[Task directions] Give the listing again exactly, skipping any pictures it holds.

=== Exercise data ===

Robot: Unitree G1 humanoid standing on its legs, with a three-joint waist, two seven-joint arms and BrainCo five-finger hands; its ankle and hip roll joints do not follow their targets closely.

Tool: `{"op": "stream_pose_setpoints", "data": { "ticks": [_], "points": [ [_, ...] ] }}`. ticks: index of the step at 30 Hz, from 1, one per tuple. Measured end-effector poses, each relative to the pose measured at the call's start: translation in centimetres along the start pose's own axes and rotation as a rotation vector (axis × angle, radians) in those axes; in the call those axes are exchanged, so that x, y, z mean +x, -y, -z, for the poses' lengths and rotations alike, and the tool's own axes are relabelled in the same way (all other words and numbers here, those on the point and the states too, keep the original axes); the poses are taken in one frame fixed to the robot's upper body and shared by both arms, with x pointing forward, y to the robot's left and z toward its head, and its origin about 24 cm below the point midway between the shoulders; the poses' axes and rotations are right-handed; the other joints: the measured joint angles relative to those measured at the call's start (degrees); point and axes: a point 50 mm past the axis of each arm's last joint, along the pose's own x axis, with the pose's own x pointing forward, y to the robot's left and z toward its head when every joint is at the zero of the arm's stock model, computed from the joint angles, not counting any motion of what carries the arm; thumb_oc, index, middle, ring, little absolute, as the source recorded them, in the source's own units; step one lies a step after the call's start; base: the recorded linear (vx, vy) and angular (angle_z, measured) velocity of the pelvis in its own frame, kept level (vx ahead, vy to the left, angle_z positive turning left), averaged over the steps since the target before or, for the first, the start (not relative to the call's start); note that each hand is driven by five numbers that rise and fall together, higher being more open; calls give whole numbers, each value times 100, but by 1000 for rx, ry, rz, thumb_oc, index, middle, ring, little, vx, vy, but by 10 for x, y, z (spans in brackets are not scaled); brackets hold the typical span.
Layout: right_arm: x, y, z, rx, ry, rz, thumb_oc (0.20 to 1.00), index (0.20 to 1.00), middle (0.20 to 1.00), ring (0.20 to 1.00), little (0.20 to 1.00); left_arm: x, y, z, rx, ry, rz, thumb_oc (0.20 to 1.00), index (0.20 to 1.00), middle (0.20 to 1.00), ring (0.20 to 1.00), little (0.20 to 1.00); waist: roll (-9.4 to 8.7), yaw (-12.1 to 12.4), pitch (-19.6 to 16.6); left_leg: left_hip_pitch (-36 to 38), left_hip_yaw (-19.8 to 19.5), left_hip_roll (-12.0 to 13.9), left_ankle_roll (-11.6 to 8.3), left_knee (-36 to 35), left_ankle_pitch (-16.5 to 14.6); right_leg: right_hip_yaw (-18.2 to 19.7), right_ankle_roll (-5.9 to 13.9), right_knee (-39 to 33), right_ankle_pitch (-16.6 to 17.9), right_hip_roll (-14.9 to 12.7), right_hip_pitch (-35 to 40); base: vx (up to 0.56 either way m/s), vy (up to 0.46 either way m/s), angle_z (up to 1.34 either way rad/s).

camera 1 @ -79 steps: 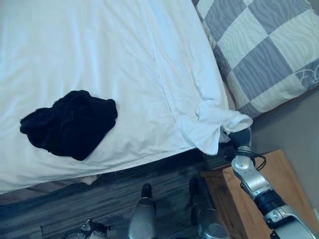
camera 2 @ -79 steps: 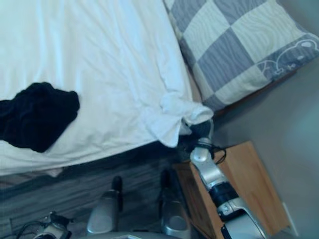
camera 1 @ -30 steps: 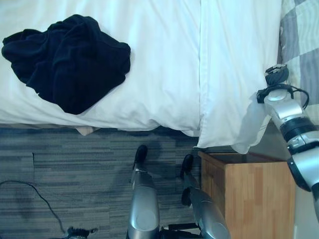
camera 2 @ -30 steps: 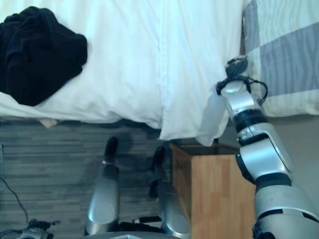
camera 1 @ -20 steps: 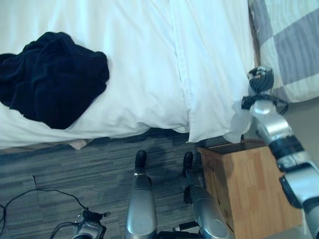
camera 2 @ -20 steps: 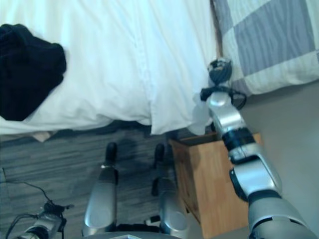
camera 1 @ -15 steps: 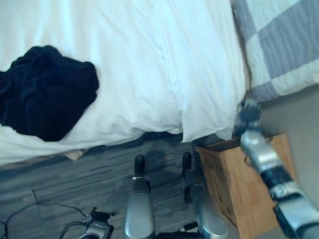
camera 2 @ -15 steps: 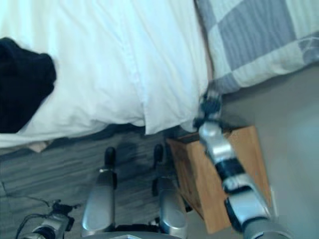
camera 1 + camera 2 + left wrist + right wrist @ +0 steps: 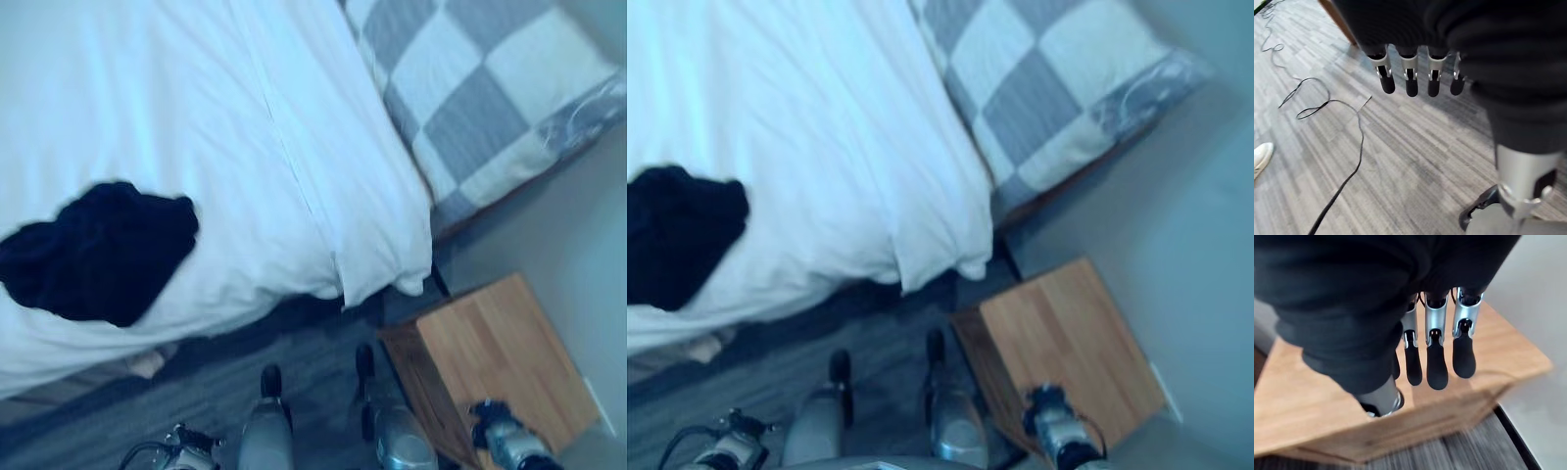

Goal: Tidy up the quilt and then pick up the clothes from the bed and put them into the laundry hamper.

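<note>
Right hand [image 9: 1432, 350] hangs over the light-brown wooden bedside cabinet [image 9: 1317, 396], fingers straight and relaxed, holding nothing; dark tips point down at the cabinet top without clear contact. Same hand shows low down in the right eye view [image 9: 1055, 431], at the front edge of that cabinet [image 9: 1068, 338].

Left hand [image 9: 1415, 73] hangs above the grey wood-plank floor [image 9: 1400, 161], fingers straight in a row, empty. Black cables lie on the floor nearby, and a white shoe toe [image 9: 1261, 155] sits at the view's edge.

White quilt [image 9: 196, 157] is spread over the bed, mostly flat with soft creases. A long seam or fold line runs down it toward the near corner. Its near right corner [image 9: 387, 264] droops over the bed edge, hanging free, just beside the cabinet but apart from it.

Crumpled black garment [image 9: 98, 250] lies on top of the quilt near the bed's front edge, on the robot's left side, well apart from both hands. It also shows in the right eye view [image 9: 676, 245].

Grey-and-cream checkered pillow [image 9: 480, 93] sits at the head of the bed, to the right of the quilt, its edge touching or just under the quilt's edge; cannot tell which. Pale grey wall [image 9: 1185, 215] stands behind the cabinet. Dark grey floor [image 9: 196, 382] runs along the foot of the bed side.
</note>
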Motion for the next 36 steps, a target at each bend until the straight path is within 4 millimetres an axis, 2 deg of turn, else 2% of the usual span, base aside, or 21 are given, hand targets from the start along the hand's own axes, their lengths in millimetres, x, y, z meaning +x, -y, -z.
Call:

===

[Task solution]
Robot: Unitree G1 humanoid standing on its legs, with a three-joint waist, two seven-joint arms and BrainCo five-finger hands; its ankle and hip roll joints do not follow their targets closely.

Tool: `{"op": "stream_pose_setpoints", "data": { "ticks": [_], "points": [ [_, ...] ] }}`. ticks: index of the step at 30 Hz, from 1, one per tuple. Measured end-effector poses, each relative to the pose measured at the call's start: translation in centimetres along the start pose's own axes and rotation as a rotation vector (axis × angle, radians) in those axes; in the call those axes are exchanged, so that x, y, z mean +x, -y, -z, for the poses' lengths and rotations alike, and the tool's own axes are relabelled in the same way (all other words and numbers here, those on the point and the states too, keep the original axes); the poses are taken in one frame fixed to the robot's upper body and shared by both arms, with x pointing forward, y to the robot's left and z toward its head, and its origin about 24 cm below the point midway between the shoulders; the poses' axes and rotations are right-handed; the other joints: the measured joint angles relative to those measured at the call's start (degrees); point and axes: a point 50 mm past the axis of each arm's last joint, along the pose's own x axis, with the pose's own x pointing forward, y to the robot's left and z toward its head when every joint is at the zero of the arm's stock model, computed from the joint angles, not counting any motion of what carries the arm; thumb_oc, index, middle, ring, little absolute, as the source recorded them, in the source's own units; step one lies a step after the call's start; base: the recorded linear (vx, vy) and angular (angle_z, measured) velocity of the pelvis in its own frame, kept level (vx ahead, vy to the left, angle_z positive turning left), averaged over the steps since the target before or, for the first, the start (not relative to the call's start); note that each hand is driven by five numbers that rise and fall together, higher being more open; calls give whole numbers, each value times 100, but by 1000 for rx, ry, rz, thumb_oc, index, middle, ring, little, vx, vy, but by 10 for x, y, z (spans in brackets are not scaled); brackets hold the typical span.
Layout: right_arm: x, y, z, rx, ry, rz, thumb_oc (0.20 to 1.00), index (0.20 to 1.00), middle (0.20 to 1.00), ring (0.20 to 1.00), little (0.20 to 1.00); left_arm: x, y, z, rx, ry, rz, thumb_oc (0.20 to 1.00), index (0.20 to 1.00), middle (0.20 to 1.00), ring (0.20 to 1.00), little (0.20 to 1.00); waist: roll (-9.4 to 8.7), yaw (-12.1 to 12.4), pitch (-19.6 to 16.6); left_leg: left_hip_pitch (-36 to 38), left_hip_yaw (-19.8 to 19.5), left_hip_roll (-12.0 to 13.9), left_ankle_roll (-11.6 to 8.3), left_knee (-36 to 35), left_ankle_pitch (-16.5 to 14.6); right_leg: right_hip_yaw (-18.2 to 19.7), right_ankle_roll (-5.9 to 13.9), right_knee (-39 to 33), right_ankle_pitch (-16.6 to 17.9), right_hip_roll (-14.9 to 12.7), right_hip_pitch (-35 to 40); base: vx (up to 0.56 either way m/s), vy (up to 0.46 either way m/s), angle_z (up to 1.34 either way rad/s).

camera 1 @ -79 steps: 
camera 2 @ -79 steps: 
camera 1 @ -30 steps: 
camera 2 @ -30 steps: 
camera 1 @ -20 steps: 
camera 2 @ -20 steps: 
camera 1 @ -15 steps: 
camera 2 @ -15 steps: 
camera 1 + camera 2 + left wrist + right wrist @ +0 steps: 

Goal: Tidy up the quilt and then pick up the clothes from the bed and put them into the laundry hamper.

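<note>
Right hand [image 9: 1432, 350] hangs over the light-brown wooden bedside cabinet [image 9: 1317, 396], fingers straight and relaxed, holding nothing; dark tips point down at the cabinet top without clear contact. Same hand shows low down in the right eye view [image 9: 1055, 431], at the front edge of that cabinet [image 9: 1068, 338].

Left hand [image 9: 1415, 73] hangs above the grey wood-plank floor [image 9: 1400, 161], fingers straight in a row, empty. Black cables lie on the floor nearby, and a white shoe toe [image 9: 1261, 155] sits at the view's edge.

White quilt [image 9: 196, 157] is spread over the bed, mostly flat with soft creases. A long seam or fold line runs down it toward the near corner. Its near right corner [image 9: 387, 264] droops over the bed edge, hanging free, just beside the cabinet but apart from it.

Crumpled black garment [image 9: 98, 250] lies on top of the quilt near the bed's front edge, on the robot's left side, well apart from both hands. It also shows in the right eye view [image 9: 676, 245].

Grey-and-cream checkered pillow [image 9: 480, 93] sits at the head of the bed, to the right of the quilt, its edge touching or just under the quilt's edge; cannot tell which. Pale grey wall [image 9: 1185, 215] stands behind the cabinet. Dark grey floor [image 9: 196, 382] runs along the foot of the bed side.
</note>
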Motion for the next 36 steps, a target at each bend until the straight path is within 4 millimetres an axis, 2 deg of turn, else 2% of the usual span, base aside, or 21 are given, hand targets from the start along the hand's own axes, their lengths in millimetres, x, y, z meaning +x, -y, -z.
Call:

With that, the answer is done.